Instructions for the task - Reproduce the data shown below exactly.

Dataset content -
= Beginning of Section =
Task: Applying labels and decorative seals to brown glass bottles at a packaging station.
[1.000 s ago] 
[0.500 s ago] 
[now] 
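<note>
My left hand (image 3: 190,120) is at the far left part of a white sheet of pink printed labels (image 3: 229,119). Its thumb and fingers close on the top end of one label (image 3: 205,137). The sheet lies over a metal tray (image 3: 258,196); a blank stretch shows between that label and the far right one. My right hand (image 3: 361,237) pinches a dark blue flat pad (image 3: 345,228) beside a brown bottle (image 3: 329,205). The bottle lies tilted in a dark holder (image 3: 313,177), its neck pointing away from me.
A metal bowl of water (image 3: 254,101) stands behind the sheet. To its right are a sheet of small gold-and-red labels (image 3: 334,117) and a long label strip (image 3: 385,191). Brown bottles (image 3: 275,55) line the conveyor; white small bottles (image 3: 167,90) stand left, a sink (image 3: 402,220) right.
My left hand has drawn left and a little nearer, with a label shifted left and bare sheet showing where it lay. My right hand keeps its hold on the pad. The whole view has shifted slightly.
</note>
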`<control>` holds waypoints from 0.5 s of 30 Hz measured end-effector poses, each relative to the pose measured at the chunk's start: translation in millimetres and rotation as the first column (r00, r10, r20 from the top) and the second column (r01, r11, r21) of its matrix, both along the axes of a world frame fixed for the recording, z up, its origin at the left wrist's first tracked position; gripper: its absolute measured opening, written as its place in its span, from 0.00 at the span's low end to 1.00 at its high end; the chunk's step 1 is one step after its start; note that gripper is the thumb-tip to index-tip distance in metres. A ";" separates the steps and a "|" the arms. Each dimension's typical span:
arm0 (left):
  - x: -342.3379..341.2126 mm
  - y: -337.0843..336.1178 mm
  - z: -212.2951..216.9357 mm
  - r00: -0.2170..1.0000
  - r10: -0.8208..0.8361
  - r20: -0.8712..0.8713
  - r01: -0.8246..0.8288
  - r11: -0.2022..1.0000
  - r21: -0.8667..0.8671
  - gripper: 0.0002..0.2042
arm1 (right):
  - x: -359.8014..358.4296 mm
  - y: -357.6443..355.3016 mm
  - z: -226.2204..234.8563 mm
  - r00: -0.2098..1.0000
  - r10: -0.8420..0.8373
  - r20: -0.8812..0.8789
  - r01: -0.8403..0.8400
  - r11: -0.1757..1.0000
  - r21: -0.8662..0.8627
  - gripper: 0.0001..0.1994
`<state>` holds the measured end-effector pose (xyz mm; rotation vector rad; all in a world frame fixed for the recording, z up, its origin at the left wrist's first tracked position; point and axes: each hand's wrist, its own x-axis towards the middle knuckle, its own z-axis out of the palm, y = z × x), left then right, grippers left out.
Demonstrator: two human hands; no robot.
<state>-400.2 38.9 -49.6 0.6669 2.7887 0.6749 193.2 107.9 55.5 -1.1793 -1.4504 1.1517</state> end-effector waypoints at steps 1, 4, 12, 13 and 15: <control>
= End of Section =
Result for this task -
Task: Applying labels and decorative seals to brown glass bottles at a packaging station.
[1.000 s ago] 
[0.500 s ago] 
[now] 
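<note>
My left hand (image 3: 190,120) is at the far left part of a white sheet of pink printed labels (image 3: 229,119). Its thumb and fingers close on the top end of one label (image 3: 205,137). The sheet lies over a metal tray (image 3: 258,196); a blank stretch shows between that label and the far right one. My right hand (image 3: 361,237) pinches a dark blue flat pad (image 3: 345,228) beside a brown bottle (image 3: 329,205). The bottle lies tilted in a dark holder (image 3: 313,177), its neck pointing away from me.
A metal bowl of water (image 3: 254,101) stands behind the sheet. To its right are a sheet of small gold-and-red labels (image 3: 334,117) and a long label strip (image 3: 385,191). Brown bottles (image 3: 275,55) line the conveyor; white small bottles (image 3: 167,90) stand left, a sink (image 3: 402,220) right.
My left hand has drawn left and a little nearer, with a label shifted left and bare sheet showing where it lay. My right hand keeps its hold on the pad. The whole view has shifted slightly.
</note>
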`<control>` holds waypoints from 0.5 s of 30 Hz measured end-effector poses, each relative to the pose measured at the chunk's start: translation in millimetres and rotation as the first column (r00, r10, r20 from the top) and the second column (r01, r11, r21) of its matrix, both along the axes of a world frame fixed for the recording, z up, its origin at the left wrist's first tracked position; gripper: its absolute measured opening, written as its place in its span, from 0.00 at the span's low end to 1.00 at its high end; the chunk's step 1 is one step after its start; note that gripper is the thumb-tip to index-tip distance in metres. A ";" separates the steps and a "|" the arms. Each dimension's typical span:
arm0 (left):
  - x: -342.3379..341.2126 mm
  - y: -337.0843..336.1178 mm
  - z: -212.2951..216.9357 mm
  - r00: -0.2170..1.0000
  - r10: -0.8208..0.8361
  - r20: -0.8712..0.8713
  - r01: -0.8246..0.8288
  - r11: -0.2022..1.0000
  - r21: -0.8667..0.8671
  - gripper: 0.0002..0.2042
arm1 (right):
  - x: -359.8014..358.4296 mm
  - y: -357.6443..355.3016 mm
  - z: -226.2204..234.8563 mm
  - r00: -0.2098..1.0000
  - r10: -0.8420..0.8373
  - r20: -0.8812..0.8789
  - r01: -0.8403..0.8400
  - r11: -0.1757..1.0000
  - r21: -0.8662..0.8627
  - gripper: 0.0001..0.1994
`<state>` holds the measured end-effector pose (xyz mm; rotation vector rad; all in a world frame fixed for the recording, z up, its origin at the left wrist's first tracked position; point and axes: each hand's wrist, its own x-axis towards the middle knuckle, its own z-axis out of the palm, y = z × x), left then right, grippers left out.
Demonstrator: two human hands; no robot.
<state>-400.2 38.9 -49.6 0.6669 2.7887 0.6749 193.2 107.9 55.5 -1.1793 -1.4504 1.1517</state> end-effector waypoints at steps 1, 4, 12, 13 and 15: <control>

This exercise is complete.